What the exercise asks:
Nothing but the pictures should be left out when you copy the records exactly.

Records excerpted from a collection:
——————————

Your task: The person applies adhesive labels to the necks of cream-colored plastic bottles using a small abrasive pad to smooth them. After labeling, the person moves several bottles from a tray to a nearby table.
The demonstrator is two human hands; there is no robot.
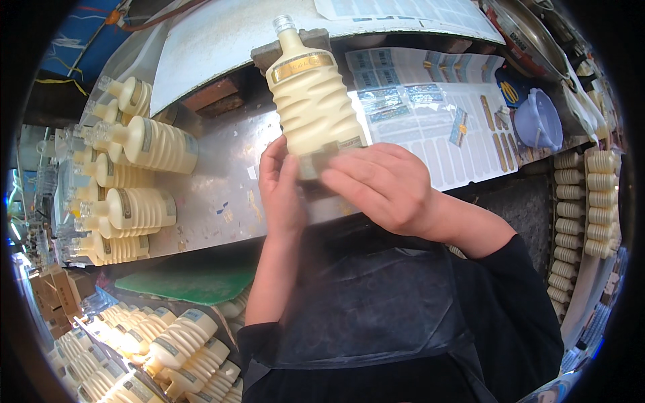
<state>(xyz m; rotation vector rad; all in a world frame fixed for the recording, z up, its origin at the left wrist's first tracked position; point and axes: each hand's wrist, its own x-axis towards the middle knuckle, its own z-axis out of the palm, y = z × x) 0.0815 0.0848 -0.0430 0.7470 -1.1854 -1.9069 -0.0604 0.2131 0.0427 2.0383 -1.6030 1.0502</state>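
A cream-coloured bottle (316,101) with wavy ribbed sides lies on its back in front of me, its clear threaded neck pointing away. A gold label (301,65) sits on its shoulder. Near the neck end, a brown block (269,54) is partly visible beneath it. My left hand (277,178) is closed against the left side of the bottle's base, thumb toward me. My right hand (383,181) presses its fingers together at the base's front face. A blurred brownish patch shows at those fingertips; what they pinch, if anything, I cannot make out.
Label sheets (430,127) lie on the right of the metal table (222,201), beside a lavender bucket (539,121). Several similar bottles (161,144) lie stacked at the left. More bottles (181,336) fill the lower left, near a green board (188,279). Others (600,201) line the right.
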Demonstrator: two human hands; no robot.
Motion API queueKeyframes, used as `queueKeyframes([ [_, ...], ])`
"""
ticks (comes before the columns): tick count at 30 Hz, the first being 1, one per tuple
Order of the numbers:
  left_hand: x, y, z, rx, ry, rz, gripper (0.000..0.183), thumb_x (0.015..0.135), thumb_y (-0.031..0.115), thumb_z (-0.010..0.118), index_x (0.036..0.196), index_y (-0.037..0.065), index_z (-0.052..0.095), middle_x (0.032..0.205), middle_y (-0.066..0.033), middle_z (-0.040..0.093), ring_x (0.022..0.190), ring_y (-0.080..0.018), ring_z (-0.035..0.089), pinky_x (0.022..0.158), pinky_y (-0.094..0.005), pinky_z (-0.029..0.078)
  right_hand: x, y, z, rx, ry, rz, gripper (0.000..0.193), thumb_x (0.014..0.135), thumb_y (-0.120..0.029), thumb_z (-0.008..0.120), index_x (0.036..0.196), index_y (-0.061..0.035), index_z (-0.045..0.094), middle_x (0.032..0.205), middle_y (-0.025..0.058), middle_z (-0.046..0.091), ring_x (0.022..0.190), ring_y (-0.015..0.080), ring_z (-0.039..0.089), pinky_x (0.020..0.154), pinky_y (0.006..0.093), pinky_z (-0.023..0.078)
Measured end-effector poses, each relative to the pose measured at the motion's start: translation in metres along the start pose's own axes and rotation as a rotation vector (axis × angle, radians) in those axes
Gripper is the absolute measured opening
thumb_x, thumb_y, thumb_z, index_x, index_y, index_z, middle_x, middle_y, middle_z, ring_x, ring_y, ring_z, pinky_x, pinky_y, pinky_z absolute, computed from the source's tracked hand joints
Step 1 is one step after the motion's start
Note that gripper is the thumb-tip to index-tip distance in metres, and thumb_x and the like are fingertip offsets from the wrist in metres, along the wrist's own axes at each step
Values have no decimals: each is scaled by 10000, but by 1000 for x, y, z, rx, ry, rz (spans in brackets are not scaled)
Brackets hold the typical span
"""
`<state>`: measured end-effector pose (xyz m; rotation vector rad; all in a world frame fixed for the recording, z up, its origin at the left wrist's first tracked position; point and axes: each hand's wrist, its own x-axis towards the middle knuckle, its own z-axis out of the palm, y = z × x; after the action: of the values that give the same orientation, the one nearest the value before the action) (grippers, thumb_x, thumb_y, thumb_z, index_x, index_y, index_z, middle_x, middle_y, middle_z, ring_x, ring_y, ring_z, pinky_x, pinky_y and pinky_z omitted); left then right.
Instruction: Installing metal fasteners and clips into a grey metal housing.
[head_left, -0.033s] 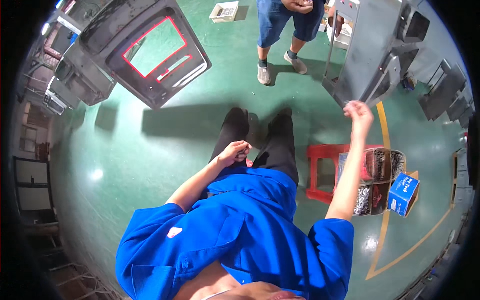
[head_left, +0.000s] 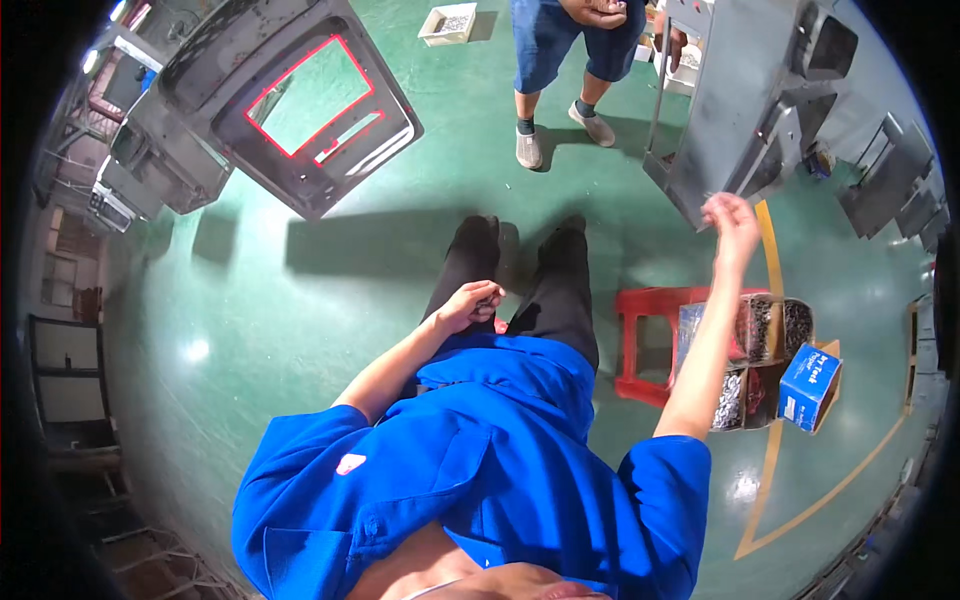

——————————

Response to this task:
Your task: The person applies adhesive labels to the necks of cream-colored plastic bottles using a small abrasive pad to smooth them. After labeling, the person moves several bottles from a tray to a nearby table.
The demonstrator is two human hands; there is no robot.
<state>(xyz m; rotation vector rad; all in a world frame fixed for the recording, z up, its origin at the left wrist's first tracked position; point and axes: each hand's wrist, its own x-axis towards the middle knuckle, its own z-axis out of the palm, y = z × x) 0.0815 0.0848 -0.0430 0.7470 -1.1854 -1.9069 -0.0604 0.2131 0.0427 2.0383 -1.6030 1.0502</state>
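A cream-coloured bottle (316,101) with wavy ribbed sides lies on its back in front of me, its clear threaded neck pointing away. A gold label (301,65) sits on its shoulder. Near the neck end, a brown block (269,54) is partly visible beneath it. My left hand (277,178) is closed against the left side of the bottle's base, thumb toward me. My right hand (383,181) presses its fingers together at the base's front face. A blurred brownish patch shows at those fingertips; what they pinch, if anything, I cannot make out.
Label sheets (430,127) lie on the right of the metal table (222,201), beside a lavender bucket (539,121). Several similar bottles (161,144) lie stacked at the left. More bottles (181,336) fill the lower left, near a green board (188,279). Others (600,201) line the right.
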Demonstrator: two human hands; no robot.
Motion API queueKeyframes, used as `queueKeyframes([ [_, ...], ])`
"""
ticks (comes before the columns): tick count at 30 Hz, the first being 1, one per tuple
Order of the numbers:
  left_hand: x, y, z, rx, ry, rz, gripper (0.000..0.183), thumb_x (0.015..0.135), thumb_y (-0.031..0.115), thumb_z (-0.010..0.118), index_x (0.036..0.196), index_y (-0.037..0.065), index_z (-0.052..0.095), middle_x (0.032..0.205), middle_y (-0.066..0.033), middle_z (-0.040..0.093), ring_x (0.022..0.190), ring_y (-0.080..0.018), ring_z (-0.035..0.089), pinky_x (0.022..0.158), pinky_y (-0.094..0.005), pinky_z (-0.029..0.078)
  right_hand: x, y, z, rx, ry, rz, gripper (0.000..0.193), thumb_x (0.014..0.135), thumb_y (-0.120..0.029), thumb_z (-0.008..0.120), index_x (0.036..0.196), index_y (-0.061..0.035), index_z (-0.045..0.094), middle_x (0.032..0.205), middle_y (-0.025..0.058), middle_z (-0.046..0.091), ring_x (0.022..0.190), ring_y (-0.015..0.080), ring_z (-0.039..0.089), pinky_x (0.020..0.154), pinky_y (0.006..0.093), pinky_z (-0.023..0.078)
Measured end-effector poses, each relative to the pose measured at the motion's start: translation in metres along the start pose's own axes and rotation as a rotation vector (axis × angle, radians) in those axes
Gripper is the absolute measured opening
thumb_x, thumb_y, thumb_z, index_x, index_y, index_z, middle_x, middle_y, middle_z, ring_x, ring_y, ring_z, pinky_x, pinky_y, pinky_z absolute, computed from the source's tracked hand joints
Step 1 is one step after the motion's start
Note that gripper is the thumb-tip to index-tip distance in metres, and thumb_x and the like are fingertip offsets from the wrist in metres, along the wrist's own axes at each step
Values have no decimals: each is scaled by 10000, but by 1000 for x, y, z, rx, ry, rz (spans in brackets are not scaled)
Brackets hold the typical span
"""
`<state>`: measured end-effector pose (xyz m; rotation vector rad; all in a world frame fixed for the recording, z up, its origin at the left wrist's first tracked position; point and axes: each hand's wrist, its own x-axis towards the middle knuckle, its own z-axis out of the palm, y = z × x; after the action: of the values that give the same orientation, the one nearest the value before the action) (grippers, thumb_x, thumb_y, thumb_z, index_x, index_y, index_z, middle_x, middle_y, middle_z, ring_x, ring_y, ring_z, pinky_x, pinky_y and pinky_z omitted); left then right.
Instruction: Installing metal fasteners and clips into a grey metal housing.
[head_left, -0.033s] 
[head_left, +0.000s] 

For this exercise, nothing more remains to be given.